Hesperoleucus mitrulus
- Conservation status: Critically Imperiled (NatureServe)

Scientific classification
- Kingdom: Animalia
- Phylum: Chordata
- Class: Actinopterygii
- Order: Cypriniformes
- Family: Leuciscidae
- Genus: Hesperoleucus
- Species: H. mitrulus
- Binomial name: Hesperoleucus mitrulus Snyder, 1913

= Hesperoleucus mitrulus =

- Genus: Hesperoleucus
- Species: mitrulus
- Authority: Snyder, 1913
- Conservation status: G1

Species of fish

Hesperoleucus mitrulus, the northern roach or pit roach, is a species of freshwater ray-finned fish belonging to the family Leuciscidae, which includes the daces, chubs, Eurasian minnows and related species. This species is found in the Western United States in California and Oregon.

==Taxonomy==
Hesperoleucus mitrulus was first formally described in 1913 by the American ichthyologist John Otterbein Snyder with its type locality given as Drew Creek, Drews Valley in Lake County, Oregon. This taxon was previously considered to be a synonym of the California roach (H. symmetricus) but in 2019 it was shown to be a valid species. Thie genus Hesperoleucus is classified within the subfamily Laviniinae, the Western chubs, within the family Leuciscidae.

==Etymology==
Hesperoleucus mitrulus is classified within the genus Hesperoleucus, this name combines the Latin word Hesperus, which means "western", and leucos, which is thought to be a shortening of Myloleucus, a synonym of Gila. This name reflects that the species in this genus are found in Western North America and their similarity to Gila. The specific name is an unnecessary masculization of mitrula, which means "turban". Snyder did not explain why this epithet was chosen but it may be an allusion to the convex shape of the scales, which could be said to resemble a turban.

==Description==
Hesperoleucus mitrulus are small fishes in which the adults have a typical total length of 5 to 10 cm. Like the California roach, the Pit roach has a bronzy body color and has a robust body with a deep caudal peduncle and a rounded snout. It can be told apart from the California roach by its short rounded fins and the convex scales. They have 7 dorsal fin rays and 8 anal fin rays and the pectoral fins of the males are relatively longer than those of the females.

==Distribution and habitat==
Hesperoleucus mitrulus is endemic to northern California and southern Oregon. In Oregon it is found in a number of Creeks draining into Goose Lake (Oregon–California) in Lake County. In California it is found in tributaries of the Pit River in Shasta, Lassen and Modoc counties. Here it was found in only 21 out of 261 tributaries sampled.
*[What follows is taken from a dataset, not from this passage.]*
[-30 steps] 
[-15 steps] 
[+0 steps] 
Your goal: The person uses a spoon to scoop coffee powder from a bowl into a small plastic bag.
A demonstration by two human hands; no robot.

These fishes are found in deep muddy or rocky pools in permanent tributary streams with slow flows, moderate gradient and mats of floating vegetation.

==Conservation status==
Hesperoleucus mitrulus is classified as Critically Imperiled by NatureServe and them main cause of its decline is given as habitat degradation through agriculture and overgrazing, other threats include logging, invasive non native fish and climate change, which may cause drought within its range.